Late in Rob Nixon’s “Dreambirds,” a beautifully written if rambling book that’s somewhere between the history it professes to be and a memoir of dislocation and homecoming, the author sneaks in what he says is the Arab fable of the ostrich’s origins. When Allah summoned all of his creatures to be named and categorized, the ostrich decided that it was not a bird, since it could not fly, yet also not a beast, since it had two legs rather than four. Allah noticed the ostrich’s aloofness and decreed: “You have cut yourself off from all your fellow creatures. You have chosen to be different and to be alone. So you shall live as you have chosen.”
There is another creature, of course, that walks on two legs, cannot fly and counts itself separate from the birds and the beasts. “Dreambirds” concerns people more than it does ostriches, and mostly it concerns Nixon himself; it’s a personal memoir clad in exotic plumage. For Nixon, a native of South Africa who has lived in the United States for 20 years and now teaches literature at the University of Wisconsin, the ostrich is a shifting signifier, a symbolic presence that travels through the background of his story without ever coming clearly into focus. In the fable of the ostrich, he seems to see something of his own rootless, peripatetic nature. He departed South Africa in sudden and clandestine fashion at the nadir of the apartheid era, cutting himself off from his family and the haunting desert landscapes he had cherished as a child. He can return only obliquely, by retracing the route of an awkward, flightless bird that, like him, had wandered from Africa to the New World.
And so there is a great deal of material on the history of ostrich farming in “Dreambirds.” We learn about Max Rose, the Lithuanian Jewish immigrant who made and lost an enormous ostrich fortune in Oudtshoorn, the city in South Africa’s Karroo desert that became the center of the world’s feather trade in the years before World War I. At about the same time, 10,000 miles away in Arizona, a transplanted Canadian, Alexander J. Chandler, added ostrich ranching to his dreams of building canals and enormous resorts in the desert. (The ostriches eventually faded away, while Chandler’s other, almost accidental innovation, the desert golf course, would shape Arizona’s future.) We travel along with the great white explorers of the 1911 Trans-Saharan Ostrich Expedition, a quest to find the nearly mythical Barbary ostrich with its superior “double floss” feathers.
In the ostrich, with its teaspoon-size brain, its ornery nature (it has been known to kick would-be ostrich wranglers to death) and its implausible plumage, Nixon evidently sees the fragility, and the ludicrous beauty, of human dreams. It’s also clear that he feels a personal connection to the peculiar bird Carolus Linnaeus dubbed the “sparrow-camel” (Struthio camelus). Why shouldn’t he? He has vivid memories of riding ostriches during childhood visits to the Karroo — including the visit during which an ostrich ate his watch, a family heirloom — and his first published writing came, at 15, in a South African ornithological journal called, yes, the Ostrich. But the link between the actual world of ostriches and ostrich farming, full of fascinating minutiae as it may be, and Nixon’s touching reminiscences of his taciturn journalist-botanist father remains inscrutable to me.

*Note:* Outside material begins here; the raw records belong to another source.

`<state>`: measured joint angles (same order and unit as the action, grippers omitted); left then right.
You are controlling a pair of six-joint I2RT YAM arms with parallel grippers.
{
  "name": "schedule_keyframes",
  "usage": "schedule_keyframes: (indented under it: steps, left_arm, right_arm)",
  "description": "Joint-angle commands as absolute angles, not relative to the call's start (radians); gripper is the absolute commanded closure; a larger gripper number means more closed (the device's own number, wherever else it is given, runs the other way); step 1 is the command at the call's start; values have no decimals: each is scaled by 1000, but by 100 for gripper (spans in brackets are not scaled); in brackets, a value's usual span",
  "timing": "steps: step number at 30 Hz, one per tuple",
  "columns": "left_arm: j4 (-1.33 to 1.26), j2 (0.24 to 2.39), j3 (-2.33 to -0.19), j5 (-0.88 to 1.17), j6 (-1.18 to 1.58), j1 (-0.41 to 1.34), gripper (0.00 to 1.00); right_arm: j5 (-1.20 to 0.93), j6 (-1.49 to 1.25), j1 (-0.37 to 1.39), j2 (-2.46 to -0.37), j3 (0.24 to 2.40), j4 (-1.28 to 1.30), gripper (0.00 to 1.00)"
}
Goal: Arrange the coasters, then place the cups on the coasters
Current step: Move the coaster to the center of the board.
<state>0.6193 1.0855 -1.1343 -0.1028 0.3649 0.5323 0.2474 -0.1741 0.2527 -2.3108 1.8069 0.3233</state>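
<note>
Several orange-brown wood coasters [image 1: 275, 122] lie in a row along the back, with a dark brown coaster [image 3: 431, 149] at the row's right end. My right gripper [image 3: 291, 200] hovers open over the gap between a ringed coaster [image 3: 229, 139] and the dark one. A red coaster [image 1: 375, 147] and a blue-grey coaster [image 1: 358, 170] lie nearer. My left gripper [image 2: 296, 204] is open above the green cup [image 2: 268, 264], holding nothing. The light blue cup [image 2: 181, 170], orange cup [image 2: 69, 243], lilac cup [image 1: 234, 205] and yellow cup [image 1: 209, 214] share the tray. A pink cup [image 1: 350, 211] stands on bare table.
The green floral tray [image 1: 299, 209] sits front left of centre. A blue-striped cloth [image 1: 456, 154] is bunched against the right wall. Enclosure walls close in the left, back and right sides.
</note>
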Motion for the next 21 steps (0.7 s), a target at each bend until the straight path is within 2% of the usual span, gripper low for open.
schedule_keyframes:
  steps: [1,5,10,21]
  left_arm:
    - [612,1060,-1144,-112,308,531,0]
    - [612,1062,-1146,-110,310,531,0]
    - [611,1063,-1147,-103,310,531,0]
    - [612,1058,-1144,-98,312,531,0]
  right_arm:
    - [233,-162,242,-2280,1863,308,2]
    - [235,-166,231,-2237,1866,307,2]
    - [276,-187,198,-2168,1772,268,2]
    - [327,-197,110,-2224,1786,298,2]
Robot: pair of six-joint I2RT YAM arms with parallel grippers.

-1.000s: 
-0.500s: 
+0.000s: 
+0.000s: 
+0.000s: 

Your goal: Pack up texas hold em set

Ultimately, perhaps “Dreambirds” is not a book about either people or ostriches but a book about writing. It is not ostriches themselves but Nixon’s desire to write about them that brings him to Arizona during an all-too-brief early-’90s ostrich boom. The Southwestern desert rekindles his childhood memories of the Karroo, opening the Proustian floodgates and allowing him to write about his father and the rest of his closemouthed family of Scottish immigrants. He’s marvelous on his subsequent return to South Africa, just before its first democratic election in 1994. Exiles like him have “all struggled in our own way with memory,” he reflects, “some forgetting this place too fast, others not nearly fast enough.” His first visit to the Karroo in 25 years is charged with both familiarity and unreality: “What I saw I recognized, but it had been so long I couldn’t quite make the memory mine. The whole trip felt suspended, as if occurring in a tense grammarians hadn’t yet described.”
“Things with roots have always bothered me,” Nixon admits, and for better or worse “Dreambirds” celebrates rootlessness and disconnection. When he describes an Arizona desert museum as “just things from here and there, coexisting in the deep present,” he could be describing his own book. His heroes are improbable wanderers and dreamers, Yiddish speakers in the veld, an eccentric hotel tycoon with a basement full of feathers, an Algerian-born woman he meets in Oudtshoorn who is a Paris-trained plumassihre and the great-great-granddaughter of the first ostrich farmer in history. Like Nixon himself, and like Allah’s ostrich, they are creatures who have chosen to be different and alone, and to live as they have chosen.